## Task prompt
Will you return, word for word, only the lines from the top of the data below down to and including the one with "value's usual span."?

*** Data supplied Section Begins ***

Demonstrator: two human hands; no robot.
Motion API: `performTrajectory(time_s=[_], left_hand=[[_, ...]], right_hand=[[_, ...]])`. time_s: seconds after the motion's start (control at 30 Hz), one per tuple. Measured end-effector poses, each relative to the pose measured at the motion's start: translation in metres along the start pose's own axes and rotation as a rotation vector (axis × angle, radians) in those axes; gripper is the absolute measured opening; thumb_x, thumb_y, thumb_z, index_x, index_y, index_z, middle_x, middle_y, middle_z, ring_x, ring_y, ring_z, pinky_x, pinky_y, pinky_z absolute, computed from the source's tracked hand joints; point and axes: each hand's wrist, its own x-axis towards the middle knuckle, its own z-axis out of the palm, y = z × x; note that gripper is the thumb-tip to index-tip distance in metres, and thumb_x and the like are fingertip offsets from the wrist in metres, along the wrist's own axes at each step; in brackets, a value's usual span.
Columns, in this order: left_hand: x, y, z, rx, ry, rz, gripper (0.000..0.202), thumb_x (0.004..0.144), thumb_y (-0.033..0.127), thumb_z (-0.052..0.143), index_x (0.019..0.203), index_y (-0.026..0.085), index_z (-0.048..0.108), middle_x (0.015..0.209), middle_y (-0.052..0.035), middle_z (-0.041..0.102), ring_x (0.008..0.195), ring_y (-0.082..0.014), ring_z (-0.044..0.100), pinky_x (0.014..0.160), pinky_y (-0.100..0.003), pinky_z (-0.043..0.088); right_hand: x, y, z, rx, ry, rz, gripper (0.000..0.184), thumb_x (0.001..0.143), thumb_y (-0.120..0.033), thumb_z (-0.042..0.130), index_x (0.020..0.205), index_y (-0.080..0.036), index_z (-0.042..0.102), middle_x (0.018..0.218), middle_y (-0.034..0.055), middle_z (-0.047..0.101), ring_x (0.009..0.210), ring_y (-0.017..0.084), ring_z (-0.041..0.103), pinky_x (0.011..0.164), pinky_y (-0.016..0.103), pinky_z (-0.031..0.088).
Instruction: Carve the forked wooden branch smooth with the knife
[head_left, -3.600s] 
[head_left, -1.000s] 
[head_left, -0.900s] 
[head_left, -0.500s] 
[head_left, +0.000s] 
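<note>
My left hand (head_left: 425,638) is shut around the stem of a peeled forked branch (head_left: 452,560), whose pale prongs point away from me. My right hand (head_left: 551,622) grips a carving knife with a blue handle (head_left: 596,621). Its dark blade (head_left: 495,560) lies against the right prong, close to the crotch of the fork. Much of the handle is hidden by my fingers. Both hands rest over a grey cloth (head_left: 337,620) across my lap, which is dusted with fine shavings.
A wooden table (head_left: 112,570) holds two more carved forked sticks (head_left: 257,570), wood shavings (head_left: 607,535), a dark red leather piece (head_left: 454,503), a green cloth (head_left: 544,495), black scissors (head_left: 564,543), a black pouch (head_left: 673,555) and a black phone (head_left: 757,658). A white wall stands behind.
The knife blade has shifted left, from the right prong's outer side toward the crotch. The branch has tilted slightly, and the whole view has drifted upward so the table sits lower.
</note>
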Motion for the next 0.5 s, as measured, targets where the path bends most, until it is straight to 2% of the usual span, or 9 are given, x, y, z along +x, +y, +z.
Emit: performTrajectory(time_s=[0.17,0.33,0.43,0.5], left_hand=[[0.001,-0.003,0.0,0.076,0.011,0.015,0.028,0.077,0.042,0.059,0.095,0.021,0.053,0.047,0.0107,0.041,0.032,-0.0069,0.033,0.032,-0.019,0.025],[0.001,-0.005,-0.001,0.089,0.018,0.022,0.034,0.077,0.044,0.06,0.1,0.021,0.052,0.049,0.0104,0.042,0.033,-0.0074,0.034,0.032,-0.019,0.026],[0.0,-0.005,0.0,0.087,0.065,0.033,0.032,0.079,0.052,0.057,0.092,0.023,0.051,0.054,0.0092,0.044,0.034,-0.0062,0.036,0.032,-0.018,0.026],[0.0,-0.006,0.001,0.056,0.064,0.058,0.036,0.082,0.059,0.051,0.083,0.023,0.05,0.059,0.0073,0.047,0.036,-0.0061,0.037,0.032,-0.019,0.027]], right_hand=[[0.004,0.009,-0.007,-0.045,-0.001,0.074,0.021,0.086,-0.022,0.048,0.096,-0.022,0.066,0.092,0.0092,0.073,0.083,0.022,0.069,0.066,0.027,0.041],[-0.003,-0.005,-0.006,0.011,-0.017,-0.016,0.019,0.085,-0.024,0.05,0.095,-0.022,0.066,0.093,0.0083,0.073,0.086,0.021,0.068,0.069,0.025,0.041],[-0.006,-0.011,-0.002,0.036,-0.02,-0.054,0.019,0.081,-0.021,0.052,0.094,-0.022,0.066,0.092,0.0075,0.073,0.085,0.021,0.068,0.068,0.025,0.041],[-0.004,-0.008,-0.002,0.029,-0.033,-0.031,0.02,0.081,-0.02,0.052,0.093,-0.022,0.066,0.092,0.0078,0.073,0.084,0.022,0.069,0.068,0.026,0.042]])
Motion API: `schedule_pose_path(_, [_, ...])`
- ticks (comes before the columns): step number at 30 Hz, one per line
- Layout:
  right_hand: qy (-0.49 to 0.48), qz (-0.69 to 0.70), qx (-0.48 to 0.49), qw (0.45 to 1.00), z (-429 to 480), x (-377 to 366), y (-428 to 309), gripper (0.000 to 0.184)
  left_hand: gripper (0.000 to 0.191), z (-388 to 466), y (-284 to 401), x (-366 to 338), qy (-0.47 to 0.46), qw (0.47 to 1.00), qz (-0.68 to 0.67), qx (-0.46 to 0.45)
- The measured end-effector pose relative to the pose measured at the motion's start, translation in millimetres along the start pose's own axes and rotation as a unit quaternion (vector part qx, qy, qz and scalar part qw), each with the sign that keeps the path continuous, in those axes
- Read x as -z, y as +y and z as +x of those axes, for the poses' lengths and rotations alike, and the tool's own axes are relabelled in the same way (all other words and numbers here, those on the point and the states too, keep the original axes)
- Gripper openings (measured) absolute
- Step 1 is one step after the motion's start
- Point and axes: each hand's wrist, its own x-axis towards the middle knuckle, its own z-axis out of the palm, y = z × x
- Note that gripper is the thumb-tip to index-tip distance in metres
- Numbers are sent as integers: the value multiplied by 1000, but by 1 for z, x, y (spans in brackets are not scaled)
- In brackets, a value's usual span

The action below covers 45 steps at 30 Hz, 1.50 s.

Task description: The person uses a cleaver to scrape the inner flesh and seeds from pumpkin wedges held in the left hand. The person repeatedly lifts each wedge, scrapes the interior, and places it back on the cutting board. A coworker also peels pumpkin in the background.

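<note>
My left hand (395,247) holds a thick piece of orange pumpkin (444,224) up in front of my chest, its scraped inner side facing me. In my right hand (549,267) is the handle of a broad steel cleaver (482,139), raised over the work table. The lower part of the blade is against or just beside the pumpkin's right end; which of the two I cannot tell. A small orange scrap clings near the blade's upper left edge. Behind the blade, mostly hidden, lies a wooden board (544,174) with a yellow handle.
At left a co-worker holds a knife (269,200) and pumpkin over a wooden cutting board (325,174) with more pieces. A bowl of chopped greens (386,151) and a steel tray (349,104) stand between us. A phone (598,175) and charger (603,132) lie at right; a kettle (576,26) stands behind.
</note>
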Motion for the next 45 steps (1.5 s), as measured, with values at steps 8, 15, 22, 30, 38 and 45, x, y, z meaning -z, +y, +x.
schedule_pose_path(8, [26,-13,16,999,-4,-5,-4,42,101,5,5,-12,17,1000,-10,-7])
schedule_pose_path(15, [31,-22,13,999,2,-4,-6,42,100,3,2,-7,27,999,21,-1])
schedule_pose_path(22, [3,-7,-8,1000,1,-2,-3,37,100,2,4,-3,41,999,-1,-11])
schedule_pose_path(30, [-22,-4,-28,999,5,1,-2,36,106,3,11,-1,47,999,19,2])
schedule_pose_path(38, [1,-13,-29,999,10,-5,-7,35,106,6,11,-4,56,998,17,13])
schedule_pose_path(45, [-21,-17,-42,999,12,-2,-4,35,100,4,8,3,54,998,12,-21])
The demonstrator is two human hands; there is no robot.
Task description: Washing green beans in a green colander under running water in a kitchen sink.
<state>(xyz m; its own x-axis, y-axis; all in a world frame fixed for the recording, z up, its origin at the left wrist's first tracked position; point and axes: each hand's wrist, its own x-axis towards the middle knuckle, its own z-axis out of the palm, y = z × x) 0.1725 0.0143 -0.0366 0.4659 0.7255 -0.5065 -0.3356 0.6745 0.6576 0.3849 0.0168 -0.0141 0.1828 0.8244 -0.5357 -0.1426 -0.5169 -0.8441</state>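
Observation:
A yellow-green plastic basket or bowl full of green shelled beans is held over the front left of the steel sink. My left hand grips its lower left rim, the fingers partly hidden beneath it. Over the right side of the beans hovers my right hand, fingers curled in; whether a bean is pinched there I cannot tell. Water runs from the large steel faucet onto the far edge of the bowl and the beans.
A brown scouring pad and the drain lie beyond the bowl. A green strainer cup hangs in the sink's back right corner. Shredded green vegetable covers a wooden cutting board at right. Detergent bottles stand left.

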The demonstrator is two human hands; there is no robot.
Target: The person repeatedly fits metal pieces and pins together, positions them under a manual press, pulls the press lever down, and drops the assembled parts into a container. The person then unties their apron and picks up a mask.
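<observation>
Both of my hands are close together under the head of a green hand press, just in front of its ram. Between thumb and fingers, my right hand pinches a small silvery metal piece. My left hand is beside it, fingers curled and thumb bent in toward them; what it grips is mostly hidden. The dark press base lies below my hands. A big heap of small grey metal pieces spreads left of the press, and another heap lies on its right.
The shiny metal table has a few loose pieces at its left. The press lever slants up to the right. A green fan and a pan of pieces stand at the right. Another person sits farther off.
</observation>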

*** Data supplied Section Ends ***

## Answer for this exercise
Demonstrator: two human hands; no robot.
Motion API: `performTrajectory(time_s=[_], left_hand=[[_, ...]], right_hand=[[_, ...]])`. time_s: seconds after the motion's start (control at 30 Hz), one per tuple. Measured end-effector poses, each relative to the pose measured at the motion's start: translation in metres along the start pose's own axes and rotation as a rotation vector (axis × angle, radians) in those axes; gripper is the absolute measured opening; thumb_x, thumb_y, thumb_z, index_x, index_y, index_z, middle_x, middle_y, middle_z, ring_x, ring_y, ring_z, pinky_x, pinky_y, pinky_z absolute, computed from the source's tracked hand joints; point and axes: each hand's wrist, its own x-axis towards the middle knuckle, its own z-axis out of the palm, y = z × x; note that gripper is the thumb-tip to index-tip distance in metres, and thumb_x and the like are fingertip offsets from the wrist in metres, along the wrist's own axes at each step; in brackets, a value's usual span.

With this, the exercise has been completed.